WHAT THE TASK ASKS
Report, word for word, every line of the material that contains "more".
◇ ◇ ◇ ◇ ◇ ◇ ◇
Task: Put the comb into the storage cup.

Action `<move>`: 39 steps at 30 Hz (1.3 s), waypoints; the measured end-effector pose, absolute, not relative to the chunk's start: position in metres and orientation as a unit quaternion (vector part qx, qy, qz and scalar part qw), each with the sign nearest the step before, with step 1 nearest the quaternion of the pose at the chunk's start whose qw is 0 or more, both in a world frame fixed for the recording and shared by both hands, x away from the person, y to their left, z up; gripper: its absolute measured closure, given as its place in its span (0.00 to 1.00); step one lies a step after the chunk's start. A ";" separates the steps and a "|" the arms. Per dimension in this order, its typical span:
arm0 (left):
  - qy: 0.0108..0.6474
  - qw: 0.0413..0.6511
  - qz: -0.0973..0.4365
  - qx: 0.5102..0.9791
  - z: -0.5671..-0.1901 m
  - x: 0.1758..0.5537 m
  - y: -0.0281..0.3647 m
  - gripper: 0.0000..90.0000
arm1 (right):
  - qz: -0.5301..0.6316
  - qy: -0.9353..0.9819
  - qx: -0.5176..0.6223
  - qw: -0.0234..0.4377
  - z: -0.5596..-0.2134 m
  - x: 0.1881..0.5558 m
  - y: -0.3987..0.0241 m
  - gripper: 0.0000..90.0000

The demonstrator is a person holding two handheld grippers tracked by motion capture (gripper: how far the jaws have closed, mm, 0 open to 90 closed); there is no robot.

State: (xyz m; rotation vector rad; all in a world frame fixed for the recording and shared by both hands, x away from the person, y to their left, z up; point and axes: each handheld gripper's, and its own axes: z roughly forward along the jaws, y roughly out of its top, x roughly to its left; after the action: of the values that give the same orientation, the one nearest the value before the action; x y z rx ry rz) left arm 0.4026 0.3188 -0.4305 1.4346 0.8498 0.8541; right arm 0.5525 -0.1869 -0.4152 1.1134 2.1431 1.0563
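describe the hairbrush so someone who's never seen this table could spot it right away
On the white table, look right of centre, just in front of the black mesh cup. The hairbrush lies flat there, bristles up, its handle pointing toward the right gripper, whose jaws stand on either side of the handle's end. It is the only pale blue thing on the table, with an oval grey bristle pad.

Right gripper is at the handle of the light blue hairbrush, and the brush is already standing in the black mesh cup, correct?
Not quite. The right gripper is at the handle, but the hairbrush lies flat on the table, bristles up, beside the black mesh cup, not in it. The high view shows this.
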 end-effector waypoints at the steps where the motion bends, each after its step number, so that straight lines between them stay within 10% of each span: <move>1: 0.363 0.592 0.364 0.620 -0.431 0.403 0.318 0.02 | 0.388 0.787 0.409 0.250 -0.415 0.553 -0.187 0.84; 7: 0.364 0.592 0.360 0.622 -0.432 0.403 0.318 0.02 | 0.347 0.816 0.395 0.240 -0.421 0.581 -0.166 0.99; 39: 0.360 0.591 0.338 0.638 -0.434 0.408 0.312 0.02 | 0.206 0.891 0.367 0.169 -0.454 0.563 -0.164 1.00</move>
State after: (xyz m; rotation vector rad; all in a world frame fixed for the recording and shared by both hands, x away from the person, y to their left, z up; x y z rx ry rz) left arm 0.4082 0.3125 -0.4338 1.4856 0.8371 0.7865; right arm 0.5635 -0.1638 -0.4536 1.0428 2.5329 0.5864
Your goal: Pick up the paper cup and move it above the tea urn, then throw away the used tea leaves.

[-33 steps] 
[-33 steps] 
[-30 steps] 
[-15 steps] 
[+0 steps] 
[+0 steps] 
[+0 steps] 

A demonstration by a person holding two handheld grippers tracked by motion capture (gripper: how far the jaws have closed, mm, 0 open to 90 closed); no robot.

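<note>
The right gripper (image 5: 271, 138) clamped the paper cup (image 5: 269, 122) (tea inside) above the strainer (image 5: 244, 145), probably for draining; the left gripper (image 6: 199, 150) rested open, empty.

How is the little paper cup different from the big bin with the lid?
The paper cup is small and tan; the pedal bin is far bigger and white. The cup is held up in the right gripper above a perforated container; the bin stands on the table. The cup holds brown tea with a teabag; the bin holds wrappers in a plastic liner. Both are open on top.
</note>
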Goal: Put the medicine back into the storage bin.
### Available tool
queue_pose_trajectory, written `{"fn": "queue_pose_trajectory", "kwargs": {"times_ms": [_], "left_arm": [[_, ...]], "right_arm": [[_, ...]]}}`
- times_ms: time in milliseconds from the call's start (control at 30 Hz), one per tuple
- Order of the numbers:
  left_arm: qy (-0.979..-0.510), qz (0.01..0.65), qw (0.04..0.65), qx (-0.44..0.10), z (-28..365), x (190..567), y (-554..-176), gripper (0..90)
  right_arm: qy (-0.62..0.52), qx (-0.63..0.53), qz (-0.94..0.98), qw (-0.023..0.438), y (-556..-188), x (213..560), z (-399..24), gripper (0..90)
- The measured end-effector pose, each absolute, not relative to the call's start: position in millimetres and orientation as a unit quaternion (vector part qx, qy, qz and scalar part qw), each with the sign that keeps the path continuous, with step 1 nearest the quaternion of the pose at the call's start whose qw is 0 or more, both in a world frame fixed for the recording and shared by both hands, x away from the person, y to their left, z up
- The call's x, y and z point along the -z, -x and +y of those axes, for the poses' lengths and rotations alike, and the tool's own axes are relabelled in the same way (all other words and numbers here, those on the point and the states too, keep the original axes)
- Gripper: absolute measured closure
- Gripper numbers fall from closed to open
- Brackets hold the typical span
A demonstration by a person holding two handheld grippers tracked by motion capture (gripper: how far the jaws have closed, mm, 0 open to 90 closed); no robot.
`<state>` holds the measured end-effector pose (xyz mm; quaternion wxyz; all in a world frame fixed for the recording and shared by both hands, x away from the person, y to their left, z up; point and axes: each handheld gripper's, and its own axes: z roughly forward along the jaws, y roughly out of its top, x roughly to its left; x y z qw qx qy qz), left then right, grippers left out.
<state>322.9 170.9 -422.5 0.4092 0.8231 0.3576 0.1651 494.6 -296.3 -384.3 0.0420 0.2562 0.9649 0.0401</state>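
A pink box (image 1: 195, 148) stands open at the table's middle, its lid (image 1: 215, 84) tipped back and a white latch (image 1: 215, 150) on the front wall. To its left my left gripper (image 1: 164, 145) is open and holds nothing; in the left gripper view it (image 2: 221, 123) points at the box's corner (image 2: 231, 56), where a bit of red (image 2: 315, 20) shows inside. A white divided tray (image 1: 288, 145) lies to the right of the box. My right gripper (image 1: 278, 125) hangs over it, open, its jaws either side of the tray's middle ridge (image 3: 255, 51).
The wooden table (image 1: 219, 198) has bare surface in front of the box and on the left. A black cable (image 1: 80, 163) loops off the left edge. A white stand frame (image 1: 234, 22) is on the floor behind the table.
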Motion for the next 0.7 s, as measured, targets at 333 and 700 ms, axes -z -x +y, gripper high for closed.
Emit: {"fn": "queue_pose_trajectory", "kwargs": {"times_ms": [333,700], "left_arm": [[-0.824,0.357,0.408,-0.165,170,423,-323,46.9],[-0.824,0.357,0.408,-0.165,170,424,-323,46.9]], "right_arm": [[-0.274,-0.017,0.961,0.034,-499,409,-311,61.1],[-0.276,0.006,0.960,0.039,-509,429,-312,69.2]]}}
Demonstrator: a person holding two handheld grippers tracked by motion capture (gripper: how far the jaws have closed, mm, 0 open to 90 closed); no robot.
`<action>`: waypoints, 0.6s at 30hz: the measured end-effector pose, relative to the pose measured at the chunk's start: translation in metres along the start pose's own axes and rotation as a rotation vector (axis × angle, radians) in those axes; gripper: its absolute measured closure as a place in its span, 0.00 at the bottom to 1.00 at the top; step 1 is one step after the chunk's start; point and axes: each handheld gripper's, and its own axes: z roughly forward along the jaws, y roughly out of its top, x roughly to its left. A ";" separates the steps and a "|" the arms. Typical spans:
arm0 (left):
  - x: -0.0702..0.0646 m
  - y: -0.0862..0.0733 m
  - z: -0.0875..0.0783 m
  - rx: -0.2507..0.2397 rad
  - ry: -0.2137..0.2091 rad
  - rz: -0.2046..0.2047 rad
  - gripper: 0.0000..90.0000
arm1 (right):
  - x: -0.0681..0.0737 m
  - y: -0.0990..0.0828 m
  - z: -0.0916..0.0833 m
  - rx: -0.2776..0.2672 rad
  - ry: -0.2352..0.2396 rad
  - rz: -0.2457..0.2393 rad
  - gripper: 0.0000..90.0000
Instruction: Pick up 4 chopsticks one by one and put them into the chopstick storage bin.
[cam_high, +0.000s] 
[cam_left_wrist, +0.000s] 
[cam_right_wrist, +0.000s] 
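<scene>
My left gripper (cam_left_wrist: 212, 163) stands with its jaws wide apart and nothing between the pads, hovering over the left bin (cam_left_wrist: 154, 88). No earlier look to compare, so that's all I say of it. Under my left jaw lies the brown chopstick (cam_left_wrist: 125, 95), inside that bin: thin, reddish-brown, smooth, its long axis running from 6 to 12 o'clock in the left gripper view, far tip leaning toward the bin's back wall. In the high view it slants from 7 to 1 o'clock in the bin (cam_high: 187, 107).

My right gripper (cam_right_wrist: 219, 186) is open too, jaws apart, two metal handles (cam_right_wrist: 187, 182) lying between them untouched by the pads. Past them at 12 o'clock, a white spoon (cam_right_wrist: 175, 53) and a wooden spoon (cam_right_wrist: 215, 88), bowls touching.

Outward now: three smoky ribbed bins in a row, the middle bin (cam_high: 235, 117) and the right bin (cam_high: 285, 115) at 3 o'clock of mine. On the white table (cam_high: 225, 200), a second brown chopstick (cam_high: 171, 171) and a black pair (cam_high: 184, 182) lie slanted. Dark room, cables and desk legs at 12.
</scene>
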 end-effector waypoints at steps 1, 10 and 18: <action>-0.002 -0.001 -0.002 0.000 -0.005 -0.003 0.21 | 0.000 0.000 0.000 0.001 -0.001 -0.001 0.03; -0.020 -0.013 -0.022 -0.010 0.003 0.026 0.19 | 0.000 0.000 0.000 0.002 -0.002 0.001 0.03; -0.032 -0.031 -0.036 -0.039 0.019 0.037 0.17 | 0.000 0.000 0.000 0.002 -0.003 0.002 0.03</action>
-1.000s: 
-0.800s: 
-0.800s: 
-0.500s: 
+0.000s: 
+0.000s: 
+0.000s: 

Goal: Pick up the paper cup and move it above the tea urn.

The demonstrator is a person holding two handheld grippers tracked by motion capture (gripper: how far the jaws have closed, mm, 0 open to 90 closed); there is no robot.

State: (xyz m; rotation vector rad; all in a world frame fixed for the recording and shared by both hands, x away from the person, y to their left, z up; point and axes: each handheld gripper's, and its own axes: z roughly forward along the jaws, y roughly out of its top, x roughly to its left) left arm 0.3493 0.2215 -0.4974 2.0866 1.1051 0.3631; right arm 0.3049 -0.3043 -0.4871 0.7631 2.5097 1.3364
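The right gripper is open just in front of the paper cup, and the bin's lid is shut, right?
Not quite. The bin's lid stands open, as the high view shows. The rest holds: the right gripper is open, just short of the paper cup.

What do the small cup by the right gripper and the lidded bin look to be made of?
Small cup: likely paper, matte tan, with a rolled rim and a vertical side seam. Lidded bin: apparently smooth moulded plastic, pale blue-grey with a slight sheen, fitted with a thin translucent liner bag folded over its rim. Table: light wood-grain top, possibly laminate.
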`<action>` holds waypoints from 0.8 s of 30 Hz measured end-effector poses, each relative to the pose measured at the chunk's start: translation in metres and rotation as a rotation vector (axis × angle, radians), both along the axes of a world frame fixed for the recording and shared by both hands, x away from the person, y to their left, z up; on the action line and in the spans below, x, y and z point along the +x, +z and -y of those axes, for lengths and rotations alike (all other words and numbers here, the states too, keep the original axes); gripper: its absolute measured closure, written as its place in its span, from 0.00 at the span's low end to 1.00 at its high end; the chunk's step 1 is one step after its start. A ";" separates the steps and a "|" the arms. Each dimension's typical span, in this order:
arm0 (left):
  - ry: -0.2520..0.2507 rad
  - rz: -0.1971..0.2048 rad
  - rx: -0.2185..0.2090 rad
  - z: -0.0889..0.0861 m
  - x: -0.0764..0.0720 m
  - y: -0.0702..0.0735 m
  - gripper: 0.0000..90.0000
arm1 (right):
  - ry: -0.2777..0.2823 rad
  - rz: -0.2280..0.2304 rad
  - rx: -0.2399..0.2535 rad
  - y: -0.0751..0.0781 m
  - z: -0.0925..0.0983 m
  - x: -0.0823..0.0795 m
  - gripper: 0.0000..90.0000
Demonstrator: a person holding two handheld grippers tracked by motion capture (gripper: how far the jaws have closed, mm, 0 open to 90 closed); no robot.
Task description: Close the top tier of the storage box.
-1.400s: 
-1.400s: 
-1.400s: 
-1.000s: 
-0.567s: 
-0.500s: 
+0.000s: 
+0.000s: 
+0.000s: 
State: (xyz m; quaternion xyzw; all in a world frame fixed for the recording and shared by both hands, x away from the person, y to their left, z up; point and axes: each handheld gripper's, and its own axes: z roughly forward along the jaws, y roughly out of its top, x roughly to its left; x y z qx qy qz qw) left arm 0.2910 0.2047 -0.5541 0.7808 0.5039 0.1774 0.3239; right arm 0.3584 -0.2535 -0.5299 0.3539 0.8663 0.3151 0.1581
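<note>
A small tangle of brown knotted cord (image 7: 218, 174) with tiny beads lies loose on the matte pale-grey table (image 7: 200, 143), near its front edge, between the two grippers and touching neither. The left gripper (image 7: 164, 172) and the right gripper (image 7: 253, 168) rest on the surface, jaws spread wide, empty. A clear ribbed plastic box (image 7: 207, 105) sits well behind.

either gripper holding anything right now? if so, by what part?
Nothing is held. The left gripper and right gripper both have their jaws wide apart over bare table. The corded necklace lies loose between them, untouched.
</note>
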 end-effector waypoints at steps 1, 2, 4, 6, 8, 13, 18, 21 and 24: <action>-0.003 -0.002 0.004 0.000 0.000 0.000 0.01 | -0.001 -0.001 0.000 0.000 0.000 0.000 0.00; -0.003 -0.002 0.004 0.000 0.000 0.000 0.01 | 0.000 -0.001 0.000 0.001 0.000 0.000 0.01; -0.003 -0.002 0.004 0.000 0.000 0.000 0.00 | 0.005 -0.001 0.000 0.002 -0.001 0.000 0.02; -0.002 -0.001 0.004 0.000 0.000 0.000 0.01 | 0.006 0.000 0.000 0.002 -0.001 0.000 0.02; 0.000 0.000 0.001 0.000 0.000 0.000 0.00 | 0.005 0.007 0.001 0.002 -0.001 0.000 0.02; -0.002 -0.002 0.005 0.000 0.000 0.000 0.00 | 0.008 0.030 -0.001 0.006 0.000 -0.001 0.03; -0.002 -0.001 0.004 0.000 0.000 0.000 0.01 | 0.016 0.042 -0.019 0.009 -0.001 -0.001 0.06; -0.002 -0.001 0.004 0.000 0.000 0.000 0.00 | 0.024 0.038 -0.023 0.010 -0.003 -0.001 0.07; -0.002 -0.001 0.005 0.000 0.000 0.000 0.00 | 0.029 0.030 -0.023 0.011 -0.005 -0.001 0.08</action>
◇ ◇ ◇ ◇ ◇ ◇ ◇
ANSWER SPACE
Action `<move>`: 39 steps at 30 Hz (1.3 s), waypoints; the measured end-effector pose, absolute, not relative to the chunk's start: position in metres and orientation as a unit quaternion (vector part qx, qy, qz and scalar part qw), each with the sign nearest the step before, with step 1 nearest the quaternion of the pose at the chunk's start whose qw is 0 or more, both in a world frame fixed for the recording and shared by both hands, x away from the person, y to their left, z up; gripper: its absolute measured closure, given as its place in its span (0.00 to 1.00); step one lies a step after the chunk's start. A ";" separates the steps and a "|" the arms. Per dimension in this order, its typical span:
- The measured end-effector pose, each absolute, not relative to the call's start: position in millimetres and orientation as a unit quaternion (vector part qx, qy, qz and scalar part qw), each with the sign that keeps the path continuous, with step 1 nearest the quaternion of the pose at the call's start whose qw is 0 or more, both in a world frame fixed for the recording and shared by both hands, x away from the person, y to their left, z up

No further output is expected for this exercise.